▶ **What you are asked to do**: From the line containing "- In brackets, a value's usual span" to the last line of the listing below, repeat every line exactly, and output nothing else.

▶ **Dataset content**:
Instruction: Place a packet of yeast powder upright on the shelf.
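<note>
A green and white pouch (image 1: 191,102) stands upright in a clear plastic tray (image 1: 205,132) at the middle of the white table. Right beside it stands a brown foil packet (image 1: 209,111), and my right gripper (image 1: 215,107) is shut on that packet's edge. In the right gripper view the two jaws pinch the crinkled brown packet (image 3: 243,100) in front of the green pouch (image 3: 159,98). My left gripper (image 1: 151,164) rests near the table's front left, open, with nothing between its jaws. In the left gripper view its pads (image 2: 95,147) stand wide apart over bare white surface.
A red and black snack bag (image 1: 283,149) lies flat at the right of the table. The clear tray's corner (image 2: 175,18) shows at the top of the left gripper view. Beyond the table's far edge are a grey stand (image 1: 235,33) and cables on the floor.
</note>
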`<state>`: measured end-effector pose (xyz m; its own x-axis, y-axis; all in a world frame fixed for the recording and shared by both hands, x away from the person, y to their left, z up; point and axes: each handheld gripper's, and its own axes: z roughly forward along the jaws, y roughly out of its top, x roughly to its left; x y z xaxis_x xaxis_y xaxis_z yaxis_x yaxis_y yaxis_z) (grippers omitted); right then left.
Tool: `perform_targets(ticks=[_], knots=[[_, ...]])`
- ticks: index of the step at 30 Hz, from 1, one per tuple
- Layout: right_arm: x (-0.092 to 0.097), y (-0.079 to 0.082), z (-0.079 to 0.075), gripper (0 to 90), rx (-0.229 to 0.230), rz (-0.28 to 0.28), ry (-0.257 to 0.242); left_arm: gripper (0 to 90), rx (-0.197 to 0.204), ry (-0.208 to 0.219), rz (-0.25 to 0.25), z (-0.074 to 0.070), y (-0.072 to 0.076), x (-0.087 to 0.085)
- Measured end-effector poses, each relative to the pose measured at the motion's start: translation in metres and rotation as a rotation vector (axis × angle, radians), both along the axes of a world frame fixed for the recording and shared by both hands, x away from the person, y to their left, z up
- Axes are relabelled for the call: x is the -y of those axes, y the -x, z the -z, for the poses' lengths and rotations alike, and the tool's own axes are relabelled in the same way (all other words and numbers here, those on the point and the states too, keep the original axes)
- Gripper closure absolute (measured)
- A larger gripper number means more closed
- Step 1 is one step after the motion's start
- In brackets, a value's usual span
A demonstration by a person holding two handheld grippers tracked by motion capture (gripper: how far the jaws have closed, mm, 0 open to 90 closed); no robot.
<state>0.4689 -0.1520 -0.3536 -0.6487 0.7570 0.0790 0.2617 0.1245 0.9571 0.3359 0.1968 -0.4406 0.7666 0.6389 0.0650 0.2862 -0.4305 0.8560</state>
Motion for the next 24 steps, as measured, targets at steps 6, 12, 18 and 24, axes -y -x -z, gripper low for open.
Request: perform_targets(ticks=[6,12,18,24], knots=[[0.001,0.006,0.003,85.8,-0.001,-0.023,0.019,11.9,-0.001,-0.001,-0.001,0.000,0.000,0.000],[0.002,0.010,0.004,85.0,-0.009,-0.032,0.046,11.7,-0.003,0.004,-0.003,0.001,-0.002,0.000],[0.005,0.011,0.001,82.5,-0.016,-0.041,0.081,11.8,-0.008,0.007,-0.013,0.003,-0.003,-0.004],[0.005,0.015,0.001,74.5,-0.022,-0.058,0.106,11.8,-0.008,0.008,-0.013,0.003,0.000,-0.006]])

▶ **Written answer**:
- In brackets, a value's usual span
A demonstration by a person holding two handheld grippers tracked by motion capture (gripper: how far the jaws have closed, mm, 0 open to 90 closed); no robot.
<state>0.4689 -0.1520 -0.3536 -0.6487 0.7570 0.0790 0.2617 0.1245 0.9571 0.3359 0.1968 -0.4406 0.7666 0.6389 0.0650 0.2862 -0.4305 0.8560</state>
Motion for the next 24 steps, as measured, targets at steps 6, 12, 18 and 24, axes -y -x -z, gripper low for open.
Request: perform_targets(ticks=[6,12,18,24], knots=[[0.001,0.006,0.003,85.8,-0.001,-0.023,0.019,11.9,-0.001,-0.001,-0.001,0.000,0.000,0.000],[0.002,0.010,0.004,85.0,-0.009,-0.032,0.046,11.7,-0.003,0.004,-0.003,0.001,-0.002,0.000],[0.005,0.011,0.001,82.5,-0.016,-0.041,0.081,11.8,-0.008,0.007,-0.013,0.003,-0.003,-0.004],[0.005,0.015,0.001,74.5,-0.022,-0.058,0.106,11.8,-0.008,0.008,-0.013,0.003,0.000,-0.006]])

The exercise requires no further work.